Survey Finds Some People Believe Alternative Therapies Alone Cure Cancer

The poll measured people’s attitudes about cancer.


Frederick, Md (KM) There are some surprising results from this year’s National Cancer Opinion Survey conducted by The Harris Poll on behalf of the American Society of Clinical Oncology. “The survey revealed that nearly 40% of Americans believe  that cancer can be cured just through the use of alternative therapies,” says Dr. Richard Shilsky, chief medical officer for the Society. “Things like diet, vitamins, minerals and oxygen therapy without the use of more conventional cancer treatments like surgery, radiation, chemotherapy, and now-a-days, immuno-therapy.”

“This is a concern that was expressed by even more than 20% of people who themselves have had cancer. And it was expressed even more commonly by younger people, people age 18 to 37,  47% of whom believe that alternative therapies can treat cancer, ” Dr. Shilsky continues.

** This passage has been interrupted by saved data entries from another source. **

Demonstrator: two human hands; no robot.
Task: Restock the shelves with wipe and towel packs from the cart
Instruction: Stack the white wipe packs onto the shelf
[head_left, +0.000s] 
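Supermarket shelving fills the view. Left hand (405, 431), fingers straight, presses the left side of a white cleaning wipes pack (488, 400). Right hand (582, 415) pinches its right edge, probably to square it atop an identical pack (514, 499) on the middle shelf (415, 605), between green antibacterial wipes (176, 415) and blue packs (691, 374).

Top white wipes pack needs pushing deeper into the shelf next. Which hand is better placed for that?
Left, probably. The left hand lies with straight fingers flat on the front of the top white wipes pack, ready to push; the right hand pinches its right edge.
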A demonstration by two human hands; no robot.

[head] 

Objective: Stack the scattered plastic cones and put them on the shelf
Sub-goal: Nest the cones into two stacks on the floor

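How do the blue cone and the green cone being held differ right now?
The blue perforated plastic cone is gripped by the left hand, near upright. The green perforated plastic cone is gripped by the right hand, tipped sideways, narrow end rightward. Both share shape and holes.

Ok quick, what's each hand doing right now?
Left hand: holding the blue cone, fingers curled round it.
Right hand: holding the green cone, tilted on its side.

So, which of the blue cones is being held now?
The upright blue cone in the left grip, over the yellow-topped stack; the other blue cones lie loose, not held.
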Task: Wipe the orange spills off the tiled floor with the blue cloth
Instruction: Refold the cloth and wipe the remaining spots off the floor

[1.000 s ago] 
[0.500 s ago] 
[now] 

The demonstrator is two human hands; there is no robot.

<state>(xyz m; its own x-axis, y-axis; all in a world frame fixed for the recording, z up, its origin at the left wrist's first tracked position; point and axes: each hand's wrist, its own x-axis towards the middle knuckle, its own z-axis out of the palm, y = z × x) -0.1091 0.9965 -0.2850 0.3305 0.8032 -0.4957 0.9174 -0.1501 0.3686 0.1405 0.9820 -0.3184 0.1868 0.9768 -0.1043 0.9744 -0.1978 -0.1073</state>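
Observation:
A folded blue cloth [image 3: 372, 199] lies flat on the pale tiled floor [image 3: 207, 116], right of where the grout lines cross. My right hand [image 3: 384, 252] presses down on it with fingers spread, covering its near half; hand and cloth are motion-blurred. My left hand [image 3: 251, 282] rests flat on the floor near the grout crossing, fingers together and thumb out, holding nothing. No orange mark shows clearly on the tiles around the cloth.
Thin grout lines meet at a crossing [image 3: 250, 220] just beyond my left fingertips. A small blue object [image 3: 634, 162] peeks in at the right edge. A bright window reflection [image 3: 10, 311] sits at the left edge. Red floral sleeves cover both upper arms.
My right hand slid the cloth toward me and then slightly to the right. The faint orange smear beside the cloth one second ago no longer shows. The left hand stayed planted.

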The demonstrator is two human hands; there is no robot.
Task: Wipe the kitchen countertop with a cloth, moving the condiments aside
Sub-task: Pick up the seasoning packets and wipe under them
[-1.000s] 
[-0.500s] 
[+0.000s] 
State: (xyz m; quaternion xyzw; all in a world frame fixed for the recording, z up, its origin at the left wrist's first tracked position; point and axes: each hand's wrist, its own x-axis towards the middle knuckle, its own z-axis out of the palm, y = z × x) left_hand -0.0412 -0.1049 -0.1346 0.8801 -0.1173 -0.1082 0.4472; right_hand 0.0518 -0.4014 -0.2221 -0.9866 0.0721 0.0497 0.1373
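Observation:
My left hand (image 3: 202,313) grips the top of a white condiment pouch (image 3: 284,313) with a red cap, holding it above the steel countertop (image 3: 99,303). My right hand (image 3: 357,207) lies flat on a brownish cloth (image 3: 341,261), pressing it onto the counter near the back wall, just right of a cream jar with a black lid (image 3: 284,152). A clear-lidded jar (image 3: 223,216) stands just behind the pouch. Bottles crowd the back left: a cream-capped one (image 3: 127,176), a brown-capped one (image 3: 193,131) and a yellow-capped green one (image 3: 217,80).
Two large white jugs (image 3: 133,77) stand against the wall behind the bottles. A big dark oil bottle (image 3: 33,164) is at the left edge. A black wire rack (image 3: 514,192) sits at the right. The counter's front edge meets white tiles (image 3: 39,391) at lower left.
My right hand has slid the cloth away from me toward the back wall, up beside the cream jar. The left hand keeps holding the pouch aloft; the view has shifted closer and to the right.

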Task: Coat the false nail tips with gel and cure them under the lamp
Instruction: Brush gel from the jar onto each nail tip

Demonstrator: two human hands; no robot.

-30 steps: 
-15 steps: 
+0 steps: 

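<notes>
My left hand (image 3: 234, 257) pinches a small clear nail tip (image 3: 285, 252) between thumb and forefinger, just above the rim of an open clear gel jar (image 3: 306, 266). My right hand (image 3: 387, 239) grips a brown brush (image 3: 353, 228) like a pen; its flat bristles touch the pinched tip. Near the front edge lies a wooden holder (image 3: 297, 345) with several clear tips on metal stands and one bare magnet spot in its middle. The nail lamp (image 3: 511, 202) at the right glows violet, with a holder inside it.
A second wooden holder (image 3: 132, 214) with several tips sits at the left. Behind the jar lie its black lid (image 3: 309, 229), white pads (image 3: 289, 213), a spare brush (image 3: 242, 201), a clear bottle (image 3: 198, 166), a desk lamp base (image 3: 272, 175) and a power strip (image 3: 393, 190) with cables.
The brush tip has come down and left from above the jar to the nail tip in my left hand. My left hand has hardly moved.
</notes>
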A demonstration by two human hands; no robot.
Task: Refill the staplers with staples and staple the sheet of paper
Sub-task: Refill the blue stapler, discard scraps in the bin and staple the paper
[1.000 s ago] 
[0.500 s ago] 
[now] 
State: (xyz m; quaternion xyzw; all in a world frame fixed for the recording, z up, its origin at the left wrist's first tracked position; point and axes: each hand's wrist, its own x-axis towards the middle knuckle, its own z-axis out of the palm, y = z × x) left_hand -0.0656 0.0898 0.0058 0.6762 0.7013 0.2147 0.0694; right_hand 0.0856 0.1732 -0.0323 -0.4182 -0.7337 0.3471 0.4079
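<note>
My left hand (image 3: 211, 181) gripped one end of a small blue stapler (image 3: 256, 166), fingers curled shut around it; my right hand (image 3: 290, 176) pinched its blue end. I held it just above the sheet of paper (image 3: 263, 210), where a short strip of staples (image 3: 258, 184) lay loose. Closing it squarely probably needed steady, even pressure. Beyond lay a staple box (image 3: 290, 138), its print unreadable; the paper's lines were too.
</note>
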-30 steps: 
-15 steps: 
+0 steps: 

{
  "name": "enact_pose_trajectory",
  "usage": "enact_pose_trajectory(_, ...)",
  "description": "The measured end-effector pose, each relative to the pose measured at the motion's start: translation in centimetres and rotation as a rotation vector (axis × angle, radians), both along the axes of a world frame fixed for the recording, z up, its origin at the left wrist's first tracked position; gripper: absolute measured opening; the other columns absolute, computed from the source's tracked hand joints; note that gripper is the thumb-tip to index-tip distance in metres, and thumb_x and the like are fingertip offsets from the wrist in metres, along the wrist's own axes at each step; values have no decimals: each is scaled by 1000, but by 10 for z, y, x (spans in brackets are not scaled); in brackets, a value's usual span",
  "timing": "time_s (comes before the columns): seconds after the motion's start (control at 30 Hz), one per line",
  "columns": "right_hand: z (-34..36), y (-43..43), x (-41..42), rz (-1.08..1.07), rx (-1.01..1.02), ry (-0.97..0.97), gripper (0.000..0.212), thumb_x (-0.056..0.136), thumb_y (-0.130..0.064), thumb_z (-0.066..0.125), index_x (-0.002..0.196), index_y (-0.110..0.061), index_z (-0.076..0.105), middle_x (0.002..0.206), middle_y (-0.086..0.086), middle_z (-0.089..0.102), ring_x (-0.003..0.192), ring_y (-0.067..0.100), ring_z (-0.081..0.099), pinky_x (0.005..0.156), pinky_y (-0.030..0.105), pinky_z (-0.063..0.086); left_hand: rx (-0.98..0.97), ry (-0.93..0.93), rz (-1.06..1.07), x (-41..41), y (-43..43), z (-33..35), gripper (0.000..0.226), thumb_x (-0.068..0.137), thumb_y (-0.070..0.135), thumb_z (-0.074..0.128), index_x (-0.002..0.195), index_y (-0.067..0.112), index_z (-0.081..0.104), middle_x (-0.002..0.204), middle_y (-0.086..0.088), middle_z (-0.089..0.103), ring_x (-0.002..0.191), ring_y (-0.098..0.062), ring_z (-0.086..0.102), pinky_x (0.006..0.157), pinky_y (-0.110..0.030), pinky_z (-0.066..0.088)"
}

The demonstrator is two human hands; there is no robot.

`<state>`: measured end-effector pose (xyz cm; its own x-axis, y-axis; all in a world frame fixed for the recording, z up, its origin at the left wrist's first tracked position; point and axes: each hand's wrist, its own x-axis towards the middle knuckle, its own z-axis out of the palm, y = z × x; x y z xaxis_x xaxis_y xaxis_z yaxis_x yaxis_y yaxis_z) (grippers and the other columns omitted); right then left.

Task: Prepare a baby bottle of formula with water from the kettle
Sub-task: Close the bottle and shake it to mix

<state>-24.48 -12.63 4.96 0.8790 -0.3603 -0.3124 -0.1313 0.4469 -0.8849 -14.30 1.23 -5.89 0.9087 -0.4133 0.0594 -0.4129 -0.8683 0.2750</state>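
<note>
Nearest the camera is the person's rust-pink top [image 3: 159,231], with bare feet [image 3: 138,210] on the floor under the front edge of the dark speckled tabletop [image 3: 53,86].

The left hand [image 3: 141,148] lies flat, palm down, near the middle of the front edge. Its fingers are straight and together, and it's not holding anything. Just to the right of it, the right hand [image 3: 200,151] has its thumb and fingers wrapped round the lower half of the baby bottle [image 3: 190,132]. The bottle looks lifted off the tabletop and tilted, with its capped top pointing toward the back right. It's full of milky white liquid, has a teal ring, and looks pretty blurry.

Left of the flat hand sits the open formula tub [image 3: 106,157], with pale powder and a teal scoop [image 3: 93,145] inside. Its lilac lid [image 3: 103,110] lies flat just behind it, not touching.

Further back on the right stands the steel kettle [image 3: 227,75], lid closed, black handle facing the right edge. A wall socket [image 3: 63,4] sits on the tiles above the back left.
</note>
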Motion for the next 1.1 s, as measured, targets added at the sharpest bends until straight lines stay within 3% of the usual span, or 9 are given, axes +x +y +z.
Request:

He says many of these alternative treatments have not been studied comprehensively, and those that have are not very effective. “And there is research that shows that people who choose these therapies instead of conventional cancer treatment actually have a much higher risk of dying from cancer.”

One explanation for these opinions, he says, is that many people are concerned about the side affects of conventional cancer treatments, and have a mistrust of recommendations from medical professionals. “I think there’s also a lot of information that is available to the public from the providers of these alternative therapies, ” says Dr. Shilsky. “Lots of anecdotes, lots of advertising, much of which is not proven by evidence, but is readily available and is very persuasive.”

He says physicians and other medical professionals need to educate their patients to be skeptical about these claims.

But Dr. Shilsky says not all of these alternative therapies should be dismissed outright. “Acupuncture, for example, is known to be effective in relieving cancer pain and can be a good adjunct as an addition to standard treatment,” he says. “But as a stand alone approaching to treating cancers, these are not effective therapies, and should be pursued by people have cancer diagnosis.”

If you are undergoing conventional cancer treatment, and would like to try an alternative method, Dr.Shilsky  says you should discuss that with your doctor. But if you are using a different therapy while undergoing cancer treatment, make sure to tell your physician. “Sometimes, they can negatively interfere with the treatment that we’re prescribing, and can make those treatments more toxic or less effective. And if we don’t have this information from the patient, than we can’t give them the appropriate advice,” he says.

The survey was conducted in the  US between July 10th, 2018, and August 10th, 2018 among 4,038 adults 18 and older, including 152 people who have or had cancer. There was also an over sample of 849 adults so that there was a large enough samples to draw conclusions about the population of people with cancer, bringing the   total number of adults with cancer who were surveyed to 1.001.